To do: Copy all the data exactly, except the pictures.

Given material:
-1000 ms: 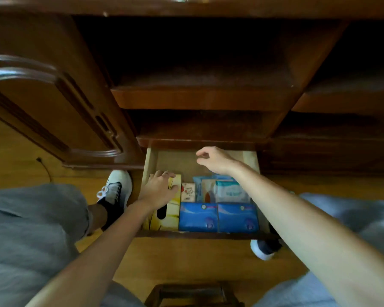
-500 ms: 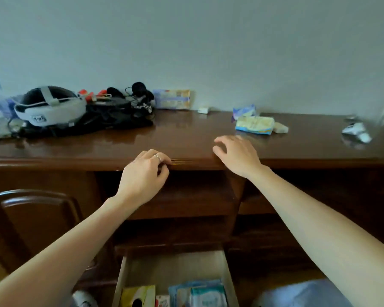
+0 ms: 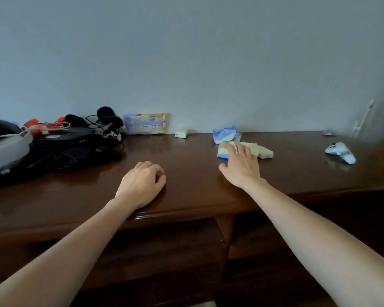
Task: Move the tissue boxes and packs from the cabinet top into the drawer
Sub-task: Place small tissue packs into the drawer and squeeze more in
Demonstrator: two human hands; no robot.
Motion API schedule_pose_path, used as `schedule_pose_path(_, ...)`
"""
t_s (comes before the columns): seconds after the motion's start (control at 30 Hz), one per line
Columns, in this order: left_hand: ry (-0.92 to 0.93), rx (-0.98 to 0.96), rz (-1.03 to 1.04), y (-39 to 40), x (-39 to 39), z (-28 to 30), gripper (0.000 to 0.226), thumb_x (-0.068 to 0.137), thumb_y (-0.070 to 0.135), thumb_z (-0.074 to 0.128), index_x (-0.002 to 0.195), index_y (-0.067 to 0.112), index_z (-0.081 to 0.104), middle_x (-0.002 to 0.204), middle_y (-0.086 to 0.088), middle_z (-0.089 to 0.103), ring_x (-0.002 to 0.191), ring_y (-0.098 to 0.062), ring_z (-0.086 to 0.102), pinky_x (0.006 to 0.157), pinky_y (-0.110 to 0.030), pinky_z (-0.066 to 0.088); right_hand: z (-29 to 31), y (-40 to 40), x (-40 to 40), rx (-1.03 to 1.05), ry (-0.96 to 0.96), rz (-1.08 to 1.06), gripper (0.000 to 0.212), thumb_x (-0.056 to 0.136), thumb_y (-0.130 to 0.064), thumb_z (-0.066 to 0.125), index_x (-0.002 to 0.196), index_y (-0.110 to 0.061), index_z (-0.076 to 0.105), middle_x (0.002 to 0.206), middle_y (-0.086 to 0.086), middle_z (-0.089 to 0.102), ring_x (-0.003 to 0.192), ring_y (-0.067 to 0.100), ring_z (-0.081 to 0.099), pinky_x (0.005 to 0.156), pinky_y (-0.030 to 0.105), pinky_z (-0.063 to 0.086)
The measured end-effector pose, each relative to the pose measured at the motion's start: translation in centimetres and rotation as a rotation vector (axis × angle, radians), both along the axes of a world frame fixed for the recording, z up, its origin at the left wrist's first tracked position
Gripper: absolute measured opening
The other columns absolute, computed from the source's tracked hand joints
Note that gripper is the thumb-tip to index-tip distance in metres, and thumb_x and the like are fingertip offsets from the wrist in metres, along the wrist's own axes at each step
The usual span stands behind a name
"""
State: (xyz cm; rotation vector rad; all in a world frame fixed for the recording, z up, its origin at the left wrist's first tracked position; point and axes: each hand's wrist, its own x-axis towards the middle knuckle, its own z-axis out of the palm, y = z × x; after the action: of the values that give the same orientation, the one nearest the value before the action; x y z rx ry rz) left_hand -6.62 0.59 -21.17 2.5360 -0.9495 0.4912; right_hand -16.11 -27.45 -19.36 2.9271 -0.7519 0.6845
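On the dark wooden cabinet top (image 3: 186, 156) lies a pale yellow tissue pack (image 3: 224, 149) with a blue edge. My right hand (image 3: 242, 167) reaches over it, fingers spread, fingertips on the pack without gripping it. A crumpled blue and white pack (image 3: 224, 134) sits just behind it, and a small yellow pack (image 3: 265, 152) lies to its right. A purple and orange tissue pack (image 3: 144, 123) leans against the wall. My left hand (image 3: 142, 185) rests near the front edge, fingers curled, holding nothing. The drawer is out of view.
A headset (image 3: 5, 147) and a black pile of cables and microphones (image 3: 75, 140) fill the left of the cabinet top. A small white box (image 3: 181, 133) sits by the wall. A white controller (image 3: 340, 152) lies at the right. Open shelves are below.
The view has risen from the open drawer to the cabinet top. Both hands left the drawer; the right one has moved forward onto the yellow pack, the left onto the top.
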Motion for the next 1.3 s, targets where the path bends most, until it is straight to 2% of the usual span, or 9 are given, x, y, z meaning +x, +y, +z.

Solved exercise:
-1000 ms: 
-500 ms: 
+0 ms: 
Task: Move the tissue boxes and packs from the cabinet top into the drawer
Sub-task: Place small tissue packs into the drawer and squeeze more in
Demonstrator: two human hands; no robot.
Motion API schedule_pose_path, used as `schedule_pose_path(_, ...)`
"""
t_s (comes before the columns): seconds after the motion's start (control at 30 Hz), one per line
Columns, in this order: left_hand: ry (-0.92 to 0.93), rx (-0.98 to 0.96), rz (-1.03 to 1.04), y (-39 to 40), x (-39 to 39), z (-28 to 30), gripper (0.000 to 0.226), thumb_x (-0.068 to 0.137), thumb_y (-0.070 to 0.135), thumb_z (-0.074 to 0.128), index_x (-0.002 to 0.195), index_y (-0.067 to 0.112), index_z (-0.081 to 0.104), middle_x (-0.002 to 0.204), middle_y (-0.086 to 0.088), middle_z (-0.089 to 0.103), ring_x (-0.002 to 0.191), ring_y (-0.098 to 0.062), ring_z (-0.086 to 0.102), pinky_x (0.006 to 0.157), pinky_y (-0.110 to 0.030), pinky_z (-0.066 to 0.088); right_hand: z (-29 to 31), y (-40 to 40), x (-40 to 40), rx (-1.03 to 1.05), ry (-0.96 to 0.96), rz (-1.08 to 1.06), gripper (0.000 to 0.212), thumb_x (-0.056 to 0.136), thumb_y (-0.130 to 0.064), thumb_z (-0.066 to 0.125), index_x (-0.002 to 0.196), index_y (-0.110 to 0.061), index_z (-0.076 to 0.105), middle_x (0.002 to 0.206), middle_y (-0.086 to 0.086), middle_z (-0.089 to 0.102), ring_x (-0.003 to 0.192), ring_y (-0.067 to 0.100), ring_z (-0.081 to 0.099), pinky_x (0.005 to 0.156), pinky_y (-0.030 to 0.105), pinky_z (-0.063 to 0.086)
The measured end-effector pose, each relative to the pose measured at the motion's start: translation in centimetres and rotation as a rotation vector (axis × angle, radians), both along the axes of a world frame fixed for the recording, z up, its origin at the left wrist's first tracked position
Gripper: absolute measured opening
The other columns absolute, computed from the source's tracked hand joints
Note that gripper is the thumb-tip to index-tip distance in metres, and thumb_x and the like are fingertip offsets from the wrist in metres, along the wrist's own axes at each step
The usual span stands behind a name
"""
State: (xyz cm; rotation vector rad; all in a world frame fixed for the recording, z up, its origin at the left wrist's first tracked position; point and axes: each hand's wrist, its own x-axis towards the middle knuckle, its own z-axis out of the palm, y = z × x; after the action: of the values that give the same orientation, the one nearest the value before the action; x y z rx ry rz) left_hand -6.62 0.59 -21.17 2.5360 -0.9495 0.4912; right_hand -16.11 -27.45 -19.36 2.9271 -0.7519 0.6845
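On the dark wooden cabinet top (image 3: 186, 156) lies a pale yellow tissue pack (image 3: 224, 149) with a blue edge. My right hand (image 3: 242, 167) reaches over it, fingers spread, fingertips on the pack without gripping it. A crumpled blue and white pack (image 3: 224, 134) sits just behind it, and a small yellow pack (image 3: 265, 152) lies to its right. A purple and orange tissue pack (image 3: 144, 123) leans against the wall. My left hand (image 3: 142, 185) rests near the front edge, fingers curled, holding nothing. The drawer is out of view.
A headset (image 3: 5, 147) and a black pile of cables and microphones (image 3: 75, 140) fill the left of the cabinet top. A small white box (image 3: 181, 133) sits by the wall. A white controller (image 3: 340, 152) lies at the right. Open shelves are below.
The view has risen from the open drawer to the cabinet top. Both hands left the drawer; the right one has moved forward onto the yellow pack, the left onto the top.
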Motion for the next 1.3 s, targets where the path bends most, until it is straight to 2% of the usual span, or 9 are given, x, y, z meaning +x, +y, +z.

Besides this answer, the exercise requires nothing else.